An hour of video is a huge token sequence; details from the opening minutes fade by the end, just like long text.

§ 13Practical notes for builders

Pick your frame rate deliberately

It's the master dial for video cost and capability. Gist and dialogue? Sample low. Sports, sign language, anything fast? Push the rate up and budget for it, or use a model built for high-fps clips.

Don't ignore the audio track

For lectures, meetings, and interviews, the speech carries most of the meaning at a fraction of the token cost of the picture. Transcribe-then-reason is often cheaper and better than watching every frame.

Match the token type to the task

Understanding wants soft encoder features (Whisper-style). Generation wants discrete codec tokens. Mixing the right semantic and acoustic streams is what makes voice models both coherent and natural.

Pre-trim and pre-segment

Clip to the relevant window before sending, and split very long media so the important parts don't drown in a sea of redundant frames or minutes of silence.

One-line summary Sound → spectrogram or codec tokens; video → sampled frames (or tubelets) + audio + time. Chop, embed, add position, feed alongside text. Same recipe, new axes.

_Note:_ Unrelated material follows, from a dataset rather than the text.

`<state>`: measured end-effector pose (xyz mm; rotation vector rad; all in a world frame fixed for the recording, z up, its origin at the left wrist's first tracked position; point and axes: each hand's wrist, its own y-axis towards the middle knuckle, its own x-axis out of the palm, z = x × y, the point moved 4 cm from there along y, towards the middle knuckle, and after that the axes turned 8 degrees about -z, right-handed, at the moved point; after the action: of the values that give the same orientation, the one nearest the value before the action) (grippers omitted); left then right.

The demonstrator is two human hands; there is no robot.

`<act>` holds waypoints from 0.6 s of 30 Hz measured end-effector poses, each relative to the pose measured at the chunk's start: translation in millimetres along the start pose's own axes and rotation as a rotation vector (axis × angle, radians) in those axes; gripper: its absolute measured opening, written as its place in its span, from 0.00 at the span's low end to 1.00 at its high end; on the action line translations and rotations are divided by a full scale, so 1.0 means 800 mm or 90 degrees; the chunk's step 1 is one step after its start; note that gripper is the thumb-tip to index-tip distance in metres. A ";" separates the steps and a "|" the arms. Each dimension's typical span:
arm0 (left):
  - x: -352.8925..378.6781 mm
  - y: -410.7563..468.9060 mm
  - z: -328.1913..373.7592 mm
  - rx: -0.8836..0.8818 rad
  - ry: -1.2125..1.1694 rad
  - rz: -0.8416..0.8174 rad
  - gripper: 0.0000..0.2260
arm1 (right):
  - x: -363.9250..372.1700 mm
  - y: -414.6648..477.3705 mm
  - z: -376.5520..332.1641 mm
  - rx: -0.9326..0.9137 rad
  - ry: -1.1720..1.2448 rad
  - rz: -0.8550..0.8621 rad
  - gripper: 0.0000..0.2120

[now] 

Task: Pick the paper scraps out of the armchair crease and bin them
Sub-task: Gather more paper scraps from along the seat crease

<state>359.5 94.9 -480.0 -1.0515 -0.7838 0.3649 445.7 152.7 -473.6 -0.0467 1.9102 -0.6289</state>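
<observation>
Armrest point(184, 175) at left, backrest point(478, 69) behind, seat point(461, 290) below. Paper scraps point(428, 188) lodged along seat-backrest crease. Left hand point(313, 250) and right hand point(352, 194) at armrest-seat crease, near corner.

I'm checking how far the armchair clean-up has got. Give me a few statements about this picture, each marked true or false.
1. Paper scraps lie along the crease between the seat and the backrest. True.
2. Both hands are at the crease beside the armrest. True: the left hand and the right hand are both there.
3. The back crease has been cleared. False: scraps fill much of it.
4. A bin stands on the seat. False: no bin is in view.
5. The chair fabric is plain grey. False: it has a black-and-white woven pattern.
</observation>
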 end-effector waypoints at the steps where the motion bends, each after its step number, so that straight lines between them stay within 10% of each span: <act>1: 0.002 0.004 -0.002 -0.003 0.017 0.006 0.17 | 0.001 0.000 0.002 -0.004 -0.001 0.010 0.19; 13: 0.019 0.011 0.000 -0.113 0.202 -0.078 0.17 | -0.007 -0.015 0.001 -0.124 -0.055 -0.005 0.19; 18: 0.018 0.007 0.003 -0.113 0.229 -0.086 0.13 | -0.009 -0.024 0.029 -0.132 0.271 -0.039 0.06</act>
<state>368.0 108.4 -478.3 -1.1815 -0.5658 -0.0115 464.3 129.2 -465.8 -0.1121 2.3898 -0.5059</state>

§ 14References & further reading

Radford et al., Robust Speech Recognition via Large-Scale Weak Supervision (Whisper), 2022. arXiv:2212.04356.
Zeghidour et al., SoundStream: An End-to-End Neural Audio Codec, 2021. arXiv:2107.03312.
Défossez et al., High Fidelity Neural Audio Compression (EnCodec), 2022. arXiv:2210.13438.
Borsos et al., AudioLM: a Language Modeling Approach to Audio Generation, 2022. arXiv:2209.03143.
Hsu et al., HuBERT: Self-Supervised Speech Representation Learning, 2021. arXiv:2106.07447.
Wang et al., Neural Codec Language Models are Zero-Shot TTS Synthesizers (VALL-E), 2023. arXiv:2301.02111.
Chu et al., Qwen-Audio, 2023. arXiv:2311.07919; Tang et al., SALMONN, 2023. arXiv:2310.13289.
Arnab et al., ViViT: A Video Vision Transformer, 2021. arXiv:2103.15691.
Tong et al., VideoMAE, 2022. arXiv:2203.12602.
Zhang et al., Video-LLaMA, 2023. arXiv:2306.02858.
Li et al., Improving LLM Video Understanding with 16 Frames Per Second (F-16), 2025. arXiv:2503.13956.
Google, Gemini API — audio & video understanding documentation (default 1 fps video sampling). ai.google.dev.